Task
What you return should be the lines from the one with "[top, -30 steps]" through the one with "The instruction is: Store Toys" in the data below, reproduced exactly with both ends, and no pictures at all.

Data entries
■ ■ ■ ■ ■

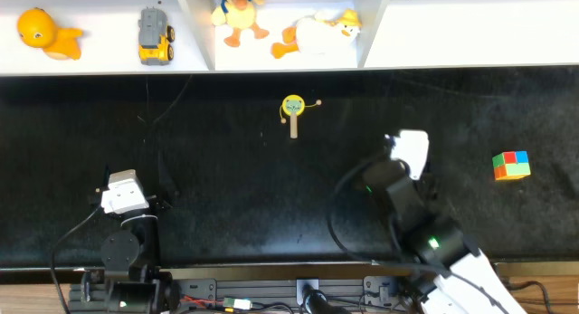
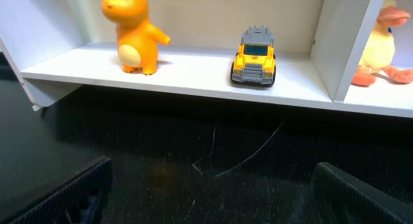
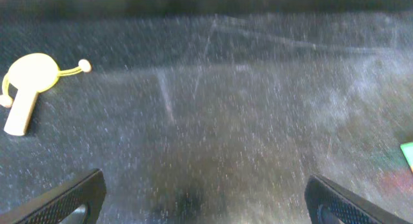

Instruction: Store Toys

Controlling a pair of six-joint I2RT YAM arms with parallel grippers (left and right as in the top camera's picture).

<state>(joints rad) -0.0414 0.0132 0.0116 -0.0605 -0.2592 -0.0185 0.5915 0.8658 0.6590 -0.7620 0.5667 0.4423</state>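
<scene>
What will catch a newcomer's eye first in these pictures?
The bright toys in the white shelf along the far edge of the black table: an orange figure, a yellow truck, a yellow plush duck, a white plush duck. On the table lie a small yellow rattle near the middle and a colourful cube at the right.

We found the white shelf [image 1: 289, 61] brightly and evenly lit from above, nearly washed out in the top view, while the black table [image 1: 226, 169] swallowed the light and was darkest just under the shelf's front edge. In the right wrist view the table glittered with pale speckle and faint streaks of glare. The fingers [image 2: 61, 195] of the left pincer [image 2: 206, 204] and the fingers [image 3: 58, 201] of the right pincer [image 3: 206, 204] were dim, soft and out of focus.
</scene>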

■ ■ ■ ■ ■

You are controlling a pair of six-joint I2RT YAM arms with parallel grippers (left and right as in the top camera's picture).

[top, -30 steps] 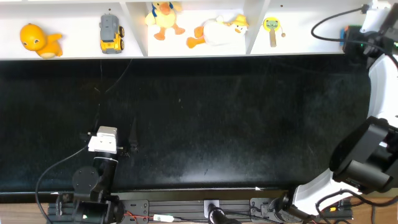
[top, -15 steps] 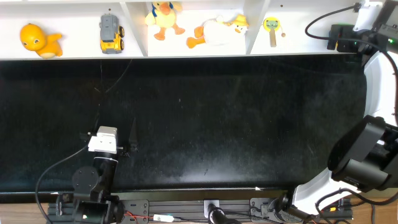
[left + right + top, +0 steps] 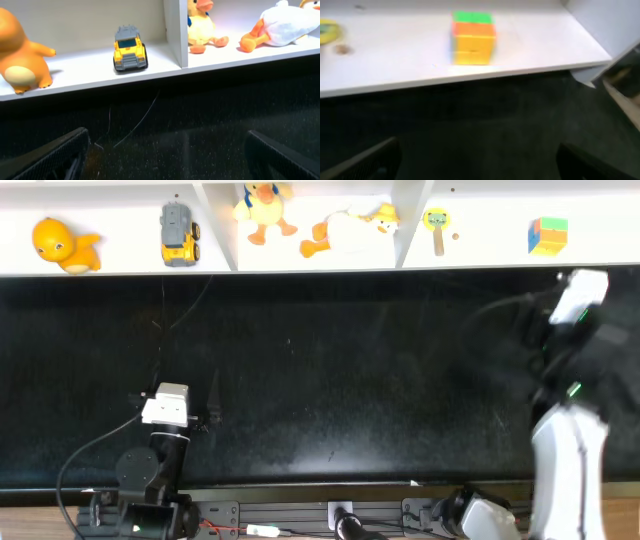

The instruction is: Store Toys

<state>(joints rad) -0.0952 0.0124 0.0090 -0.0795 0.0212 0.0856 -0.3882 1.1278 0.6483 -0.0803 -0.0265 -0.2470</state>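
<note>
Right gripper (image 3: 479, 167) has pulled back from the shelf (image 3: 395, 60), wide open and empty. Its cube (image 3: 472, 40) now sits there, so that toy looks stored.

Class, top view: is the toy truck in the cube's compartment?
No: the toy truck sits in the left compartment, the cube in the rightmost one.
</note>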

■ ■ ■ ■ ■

Reply
[top, -30 steps] 
[top, -15 steps] 
[left + right + top, +0 steps] 

The instruction is: Store Toys

This output has been given in full.